Environ 62 % des Britanniques et Néerlandais sont des femmes, contre 35 % des Italiens et 38 % des Portugais.

Victimes du Brexit

La sortie du Royaume-Uni de l’Union européenne, prévue le 31 janvier, pourrait avoir un fort impact, puisqu’à la veille du Brexit, les Britanniques sont les Européens les plus représentés dans les conseils municipaux français.

Le RNE en recense 757, soit 30 % des élus non français. Ceux-ci ne pourront pas briguer de nouveau mandat en mars, sauf s’ils ont acquis une autre nationalité européenne depuis les dernières élections. Viennent ensuite les Belges (544 élus), les Portugais (357), les Néerlandais (317), les Allemands (207), les Italiens (126) et les Espagnols (81).

La quasi-totalité (96 %) des élus européens en France viennent de ces sept pays.

Le Sud-Ouest, principale terre d’élection

La Dordogne est le département comptant le plus d’élus européens (118), devant l’Aude (111), la Charente (90), l’Hérault (67) et la Haute-Vienne (62). En proportion, les Européens représentent 2,3 % des conseillers municipaux de l’Aude, 2,1 % de Haute-Vienne.

De manière générale, les élus européens sont surreprésentés dans les départements du Sud-Ouest, mais également dans certains départements frontaliers du Nord-Est, comme la Meuse et le Nord.

Les terres d’élection varient selon les nationalités : les Britanniques se font surtout élire dans un grand quart Sud-Ouest (Charente, Dordogne, Aude, Haute-Vienne, Lot-et-Garonne), les Belges dans le Nord-Est (Meuse, Nord, Ardennes), les Portugais en Île-de-France et dans ses environs.

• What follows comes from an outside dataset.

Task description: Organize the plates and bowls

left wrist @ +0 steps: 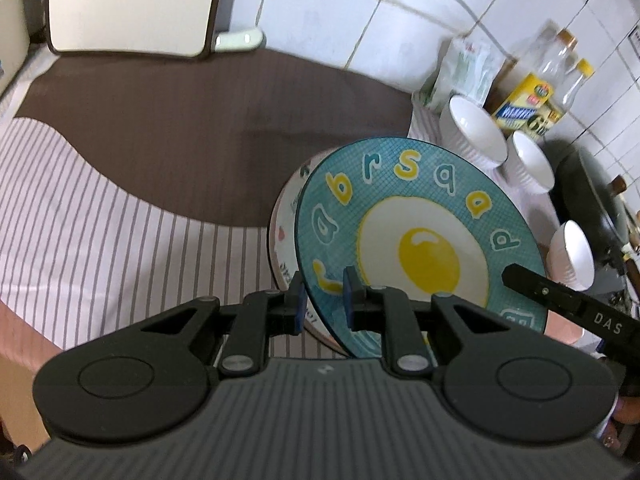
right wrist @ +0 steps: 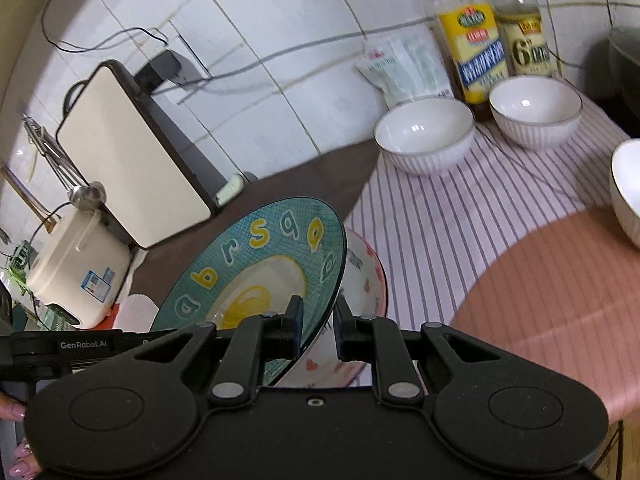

Une petite Belgique en Meuse

Les Européens ont, dans certains villages, un poids particulièrement important : 38 conseils municipaux comptent au moins un quart d’Européens, 15 en compte au moins un tiers.

Cinq des dix communes où la part d’élus européens est la plus forte sont en Meuse. Dans ces cinq villages (Thonne-la-Long, Verneuil-Petit, Verneuil-Grand, Ecouviez, Velosnes), situés sur une petite bande de terre d’environ 10 km sur cinq à la frontière avec la Belgique, 24 des 55 conseillers municipaux sont Belges (44 %).

Parmi ces communes, Verneuil-Grand est la seule municipalité de France où les Français sont minoritaires au sein du conseil municipal (six Belges pour cinq Français).